*What is being asked*
Wherever the word "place" appears in a line of the records, copy that line.

*Records for this exercise*

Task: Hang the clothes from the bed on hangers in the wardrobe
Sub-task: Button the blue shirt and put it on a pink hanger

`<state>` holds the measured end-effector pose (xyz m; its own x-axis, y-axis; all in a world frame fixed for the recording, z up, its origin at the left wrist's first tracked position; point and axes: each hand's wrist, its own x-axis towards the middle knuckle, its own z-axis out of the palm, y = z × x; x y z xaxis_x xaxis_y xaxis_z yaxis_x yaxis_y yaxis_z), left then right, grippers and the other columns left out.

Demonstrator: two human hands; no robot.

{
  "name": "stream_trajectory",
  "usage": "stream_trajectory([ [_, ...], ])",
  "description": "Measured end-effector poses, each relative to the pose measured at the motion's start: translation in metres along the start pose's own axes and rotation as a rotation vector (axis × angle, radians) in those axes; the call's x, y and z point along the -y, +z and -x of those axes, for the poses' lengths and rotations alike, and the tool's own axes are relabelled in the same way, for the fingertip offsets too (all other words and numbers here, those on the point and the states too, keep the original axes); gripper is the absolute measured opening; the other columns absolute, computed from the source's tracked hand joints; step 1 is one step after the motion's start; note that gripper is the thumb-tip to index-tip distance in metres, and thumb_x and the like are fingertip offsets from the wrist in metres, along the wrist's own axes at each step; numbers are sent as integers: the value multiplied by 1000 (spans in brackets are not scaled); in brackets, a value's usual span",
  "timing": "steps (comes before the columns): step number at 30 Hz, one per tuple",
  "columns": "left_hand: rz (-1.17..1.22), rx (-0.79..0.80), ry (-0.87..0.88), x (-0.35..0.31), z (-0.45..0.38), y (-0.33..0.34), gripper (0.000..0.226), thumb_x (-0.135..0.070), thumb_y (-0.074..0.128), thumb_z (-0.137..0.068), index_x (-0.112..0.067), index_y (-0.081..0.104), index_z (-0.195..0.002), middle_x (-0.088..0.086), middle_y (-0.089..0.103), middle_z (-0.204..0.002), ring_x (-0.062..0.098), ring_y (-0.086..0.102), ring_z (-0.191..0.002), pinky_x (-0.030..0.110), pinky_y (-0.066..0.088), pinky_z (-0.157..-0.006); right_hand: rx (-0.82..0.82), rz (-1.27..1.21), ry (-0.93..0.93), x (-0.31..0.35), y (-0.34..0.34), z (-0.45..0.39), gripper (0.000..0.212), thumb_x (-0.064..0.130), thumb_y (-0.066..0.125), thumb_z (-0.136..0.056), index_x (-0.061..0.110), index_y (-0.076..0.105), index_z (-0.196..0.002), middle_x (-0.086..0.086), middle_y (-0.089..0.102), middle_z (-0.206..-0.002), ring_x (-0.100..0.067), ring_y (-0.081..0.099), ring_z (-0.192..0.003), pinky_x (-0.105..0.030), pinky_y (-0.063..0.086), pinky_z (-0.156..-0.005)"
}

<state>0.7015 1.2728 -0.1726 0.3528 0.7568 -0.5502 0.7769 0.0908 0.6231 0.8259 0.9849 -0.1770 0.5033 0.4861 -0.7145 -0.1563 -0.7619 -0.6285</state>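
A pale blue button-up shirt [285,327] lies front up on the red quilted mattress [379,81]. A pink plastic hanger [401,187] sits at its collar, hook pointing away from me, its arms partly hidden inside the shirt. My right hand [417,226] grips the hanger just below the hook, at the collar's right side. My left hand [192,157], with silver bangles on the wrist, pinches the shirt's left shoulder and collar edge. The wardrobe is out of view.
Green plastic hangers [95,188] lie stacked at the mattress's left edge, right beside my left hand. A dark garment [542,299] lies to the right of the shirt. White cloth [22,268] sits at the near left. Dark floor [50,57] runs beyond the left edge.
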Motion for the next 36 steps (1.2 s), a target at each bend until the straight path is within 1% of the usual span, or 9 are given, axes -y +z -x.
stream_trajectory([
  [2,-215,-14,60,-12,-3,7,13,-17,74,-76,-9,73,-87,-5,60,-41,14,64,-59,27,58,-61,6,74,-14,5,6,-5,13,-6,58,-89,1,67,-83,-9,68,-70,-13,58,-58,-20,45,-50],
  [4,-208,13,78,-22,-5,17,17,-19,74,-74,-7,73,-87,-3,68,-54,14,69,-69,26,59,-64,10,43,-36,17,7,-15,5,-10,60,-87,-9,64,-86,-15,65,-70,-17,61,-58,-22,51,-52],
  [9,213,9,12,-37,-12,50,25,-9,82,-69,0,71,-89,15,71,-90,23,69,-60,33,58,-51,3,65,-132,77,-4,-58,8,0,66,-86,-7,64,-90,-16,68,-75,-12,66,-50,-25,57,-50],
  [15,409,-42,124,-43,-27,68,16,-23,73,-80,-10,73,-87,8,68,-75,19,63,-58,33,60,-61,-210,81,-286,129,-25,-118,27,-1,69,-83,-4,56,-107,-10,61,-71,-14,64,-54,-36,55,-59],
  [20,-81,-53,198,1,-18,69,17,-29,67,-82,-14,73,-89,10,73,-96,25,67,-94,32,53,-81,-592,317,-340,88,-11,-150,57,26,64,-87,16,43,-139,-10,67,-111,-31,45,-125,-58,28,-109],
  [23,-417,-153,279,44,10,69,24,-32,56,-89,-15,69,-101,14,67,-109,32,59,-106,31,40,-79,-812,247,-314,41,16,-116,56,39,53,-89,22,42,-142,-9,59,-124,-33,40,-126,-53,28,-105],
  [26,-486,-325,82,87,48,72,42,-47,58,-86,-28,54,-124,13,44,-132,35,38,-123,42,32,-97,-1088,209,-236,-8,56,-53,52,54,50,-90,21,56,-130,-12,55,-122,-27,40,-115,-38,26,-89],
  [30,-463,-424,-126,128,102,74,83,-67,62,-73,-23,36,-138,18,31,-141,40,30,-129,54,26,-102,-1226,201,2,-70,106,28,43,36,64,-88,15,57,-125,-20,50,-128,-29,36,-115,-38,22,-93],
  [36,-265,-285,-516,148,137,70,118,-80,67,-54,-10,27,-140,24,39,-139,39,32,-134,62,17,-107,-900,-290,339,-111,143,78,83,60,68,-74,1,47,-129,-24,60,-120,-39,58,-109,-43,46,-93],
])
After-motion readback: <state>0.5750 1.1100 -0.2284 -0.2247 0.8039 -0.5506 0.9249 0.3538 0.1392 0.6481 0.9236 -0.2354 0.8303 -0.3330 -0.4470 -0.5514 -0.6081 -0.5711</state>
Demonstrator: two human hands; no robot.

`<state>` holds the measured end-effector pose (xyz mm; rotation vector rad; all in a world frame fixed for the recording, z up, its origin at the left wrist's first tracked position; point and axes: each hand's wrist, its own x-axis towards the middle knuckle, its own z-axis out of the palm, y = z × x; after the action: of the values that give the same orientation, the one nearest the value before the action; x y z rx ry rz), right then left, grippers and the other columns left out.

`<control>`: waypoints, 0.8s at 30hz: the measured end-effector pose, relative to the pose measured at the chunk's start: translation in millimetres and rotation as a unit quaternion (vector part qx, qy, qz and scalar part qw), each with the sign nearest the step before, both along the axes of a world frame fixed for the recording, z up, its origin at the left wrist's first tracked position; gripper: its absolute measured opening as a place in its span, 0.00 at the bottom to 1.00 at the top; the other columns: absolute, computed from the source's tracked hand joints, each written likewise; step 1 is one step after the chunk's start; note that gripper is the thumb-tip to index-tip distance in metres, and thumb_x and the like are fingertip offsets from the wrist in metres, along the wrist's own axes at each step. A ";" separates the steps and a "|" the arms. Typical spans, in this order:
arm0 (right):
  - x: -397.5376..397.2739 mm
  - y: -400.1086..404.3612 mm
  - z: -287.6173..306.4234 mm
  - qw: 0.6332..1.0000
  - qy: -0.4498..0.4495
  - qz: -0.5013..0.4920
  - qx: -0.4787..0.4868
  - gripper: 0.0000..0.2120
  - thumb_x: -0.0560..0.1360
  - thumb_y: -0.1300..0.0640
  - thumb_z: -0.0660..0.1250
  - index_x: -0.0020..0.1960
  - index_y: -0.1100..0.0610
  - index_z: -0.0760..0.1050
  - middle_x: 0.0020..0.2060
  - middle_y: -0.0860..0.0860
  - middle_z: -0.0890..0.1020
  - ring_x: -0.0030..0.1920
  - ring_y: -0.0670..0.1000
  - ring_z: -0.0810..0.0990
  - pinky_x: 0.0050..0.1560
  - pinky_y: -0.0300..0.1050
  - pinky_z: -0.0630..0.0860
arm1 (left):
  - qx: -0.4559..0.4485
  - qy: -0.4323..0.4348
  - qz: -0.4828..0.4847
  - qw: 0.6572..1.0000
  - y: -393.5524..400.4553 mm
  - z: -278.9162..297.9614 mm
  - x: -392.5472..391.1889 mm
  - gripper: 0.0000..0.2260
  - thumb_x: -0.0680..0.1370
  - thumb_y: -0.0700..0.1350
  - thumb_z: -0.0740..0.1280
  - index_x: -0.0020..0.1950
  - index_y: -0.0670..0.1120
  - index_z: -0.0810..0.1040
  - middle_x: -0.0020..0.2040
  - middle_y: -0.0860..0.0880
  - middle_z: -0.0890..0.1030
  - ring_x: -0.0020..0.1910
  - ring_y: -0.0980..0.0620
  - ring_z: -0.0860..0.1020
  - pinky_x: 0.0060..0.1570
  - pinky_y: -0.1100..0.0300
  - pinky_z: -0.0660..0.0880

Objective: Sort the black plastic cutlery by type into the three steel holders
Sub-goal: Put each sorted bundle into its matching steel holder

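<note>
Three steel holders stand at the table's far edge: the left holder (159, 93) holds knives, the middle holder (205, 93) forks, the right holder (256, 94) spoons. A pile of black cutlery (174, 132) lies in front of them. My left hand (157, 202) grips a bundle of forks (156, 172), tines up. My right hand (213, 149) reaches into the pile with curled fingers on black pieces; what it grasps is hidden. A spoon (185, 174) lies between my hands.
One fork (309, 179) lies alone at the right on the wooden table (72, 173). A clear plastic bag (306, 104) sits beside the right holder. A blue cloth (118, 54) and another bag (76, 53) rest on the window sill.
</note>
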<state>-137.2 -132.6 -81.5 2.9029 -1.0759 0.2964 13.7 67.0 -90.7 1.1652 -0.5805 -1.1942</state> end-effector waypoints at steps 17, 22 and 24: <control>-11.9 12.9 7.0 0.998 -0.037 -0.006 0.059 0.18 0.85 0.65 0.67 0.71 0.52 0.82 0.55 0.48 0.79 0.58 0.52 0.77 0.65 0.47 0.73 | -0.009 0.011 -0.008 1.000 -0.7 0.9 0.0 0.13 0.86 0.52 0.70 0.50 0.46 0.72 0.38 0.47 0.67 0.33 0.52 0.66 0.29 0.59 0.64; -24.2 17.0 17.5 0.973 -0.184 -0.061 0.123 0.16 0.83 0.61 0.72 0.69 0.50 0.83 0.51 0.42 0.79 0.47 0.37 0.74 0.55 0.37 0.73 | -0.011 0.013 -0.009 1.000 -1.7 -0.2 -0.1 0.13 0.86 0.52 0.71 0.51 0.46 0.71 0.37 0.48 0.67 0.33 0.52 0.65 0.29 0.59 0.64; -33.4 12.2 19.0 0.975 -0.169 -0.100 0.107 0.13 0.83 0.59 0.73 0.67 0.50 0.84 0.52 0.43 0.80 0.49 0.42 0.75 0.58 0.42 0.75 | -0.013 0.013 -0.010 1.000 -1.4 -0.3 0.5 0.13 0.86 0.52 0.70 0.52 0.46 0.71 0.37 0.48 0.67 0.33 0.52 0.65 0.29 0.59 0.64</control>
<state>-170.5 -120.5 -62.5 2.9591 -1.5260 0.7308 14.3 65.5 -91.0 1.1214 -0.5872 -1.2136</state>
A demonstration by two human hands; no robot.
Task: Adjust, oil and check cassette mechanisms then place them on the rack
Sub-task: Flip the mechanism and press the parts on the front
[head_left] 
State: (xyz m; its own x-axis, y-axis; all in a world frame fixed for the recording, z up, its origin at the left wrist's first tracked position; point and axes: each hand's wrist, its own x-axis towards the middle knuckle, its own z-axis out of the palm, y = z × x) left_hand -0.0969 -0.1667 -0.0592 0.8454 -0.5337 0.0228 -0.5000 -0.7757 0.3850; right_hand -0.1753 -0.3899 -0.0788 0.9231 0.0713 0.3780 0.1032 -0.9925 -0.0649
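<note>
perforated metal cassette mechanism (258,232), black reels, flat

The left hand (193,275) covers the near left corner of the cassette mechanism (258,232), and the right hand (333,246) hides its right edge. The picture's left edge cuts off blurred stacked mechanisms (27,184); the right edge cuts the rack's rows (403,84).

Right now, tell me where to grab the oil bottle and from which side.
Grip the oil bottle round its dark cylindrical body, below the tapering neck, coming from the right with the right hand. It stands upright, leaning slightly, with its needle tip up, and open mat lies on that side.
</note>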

*Expected answer*
`<control>`: waypoints, 0.8s at 30hz: the measured end-effector pose, relative to the pose measured at the chunk's start: translation in millimetres and rotation as a unit quaternion (vector part qx, qy, qz and scalar part qw), each with the sign nearest the step before, both along the axes of a world frame fixed for the recording, z up, its origin at the left wrist's first tracked position; gripper: its absolute measured opening as a place in its span, 0.00 at the bottom to 1.00 at the top; the other columns: absolute, computed from the source's tracked hand joints, each written likewise; step 1 is one step after the chunk's start; note that gripper is the thumb-tip to index-tip distance in metres, and thumb_x and the like are fingertip offsets from the wrist in metres, along the wrist's own axes at each step. A ";" separates the steps and a "|" the arms. Typical spans, in this order:
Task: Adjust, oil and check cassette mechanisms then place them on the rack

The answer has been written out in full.